Exercise:
An exact reproduction of the data below is expected, free of images.

Data segment:
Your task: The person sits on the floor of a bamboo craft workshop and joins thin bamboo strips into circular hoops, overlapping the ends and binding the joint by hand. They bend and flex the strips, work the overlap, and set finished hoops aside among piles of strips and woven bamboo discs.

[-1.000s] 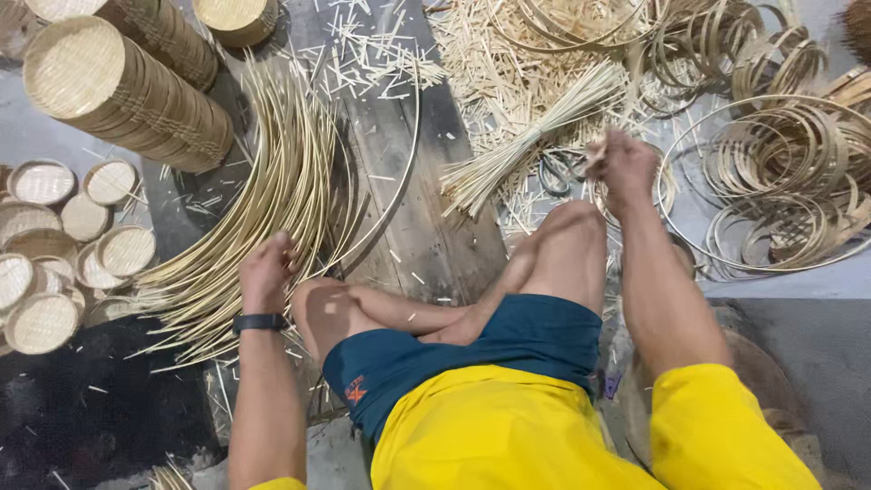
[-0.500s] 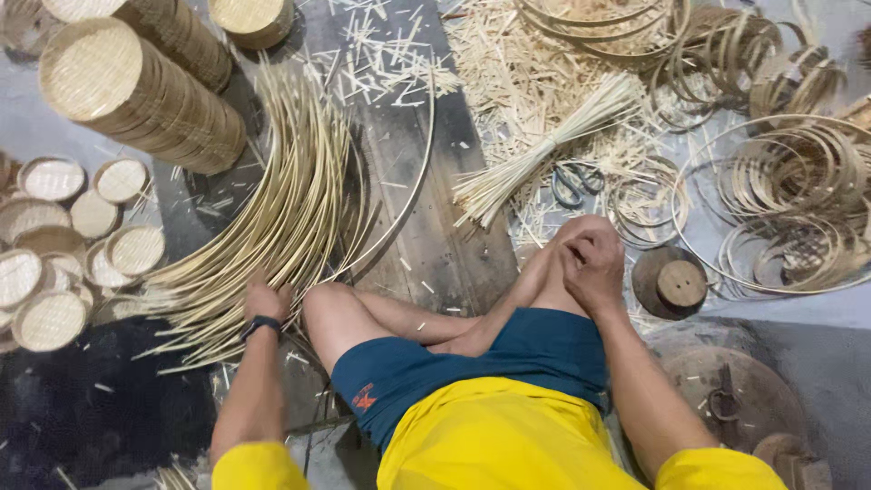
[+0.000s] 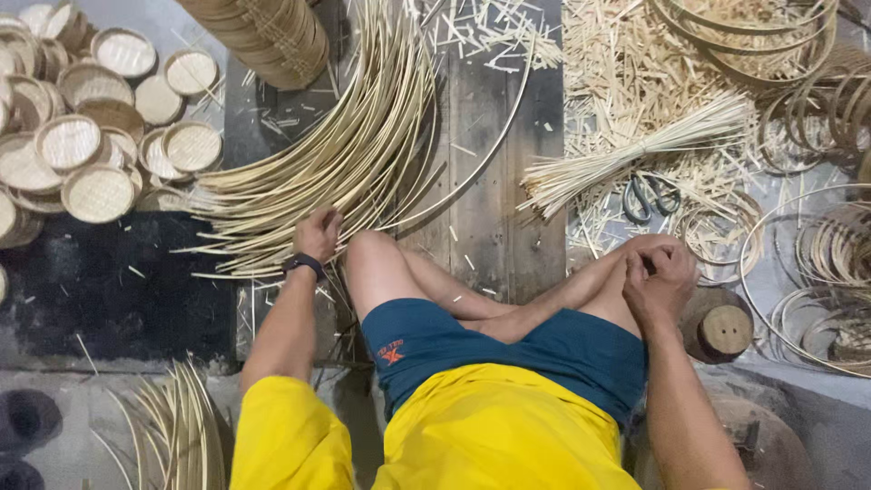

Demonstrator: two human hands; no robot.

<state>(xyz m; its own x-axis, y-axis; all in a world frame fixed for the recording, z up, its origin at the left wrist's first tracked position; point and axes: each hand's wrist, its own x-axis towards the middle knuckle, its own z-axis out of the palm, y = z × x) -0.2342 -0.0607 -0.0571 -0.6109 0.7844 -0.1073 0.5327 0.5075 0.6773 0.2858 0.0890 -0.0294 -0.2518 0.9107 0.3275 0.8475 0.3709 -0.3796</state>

Reply:
Your task: The person sits on the floor of a bamboo craft workshop and joins thin bamboo strips into circular hoops, overlapping the ends and binding the joint by hand. They bend and flex the strips, work the overlap, and set finished hoops aside among piles of strips and woven bamboo discs.

[-1.000s] 
[-0.500s] 
[+0.000s] 

Demonstrator: two human hands; no robot.

<state>(xyz m; its own x-axis, y-axis; all in a world frame fixed for the recording, z up, its origin at the left wrist's first tracked position; point and axes: each hand's wrist, its own x-axis towards the middle knuckle, its own z-axis out of the palm, y = z × x) -0.2342 -0.0607 -0.0571 -0.6109 0.7844 -0.1073 0.5327 0.5075 0.6773 0.2858 0.0890 -0.0294 -0.2518 0.9107 0.3275 0.8475 0.3709 -0.3796</state>

The exercise is fully answered.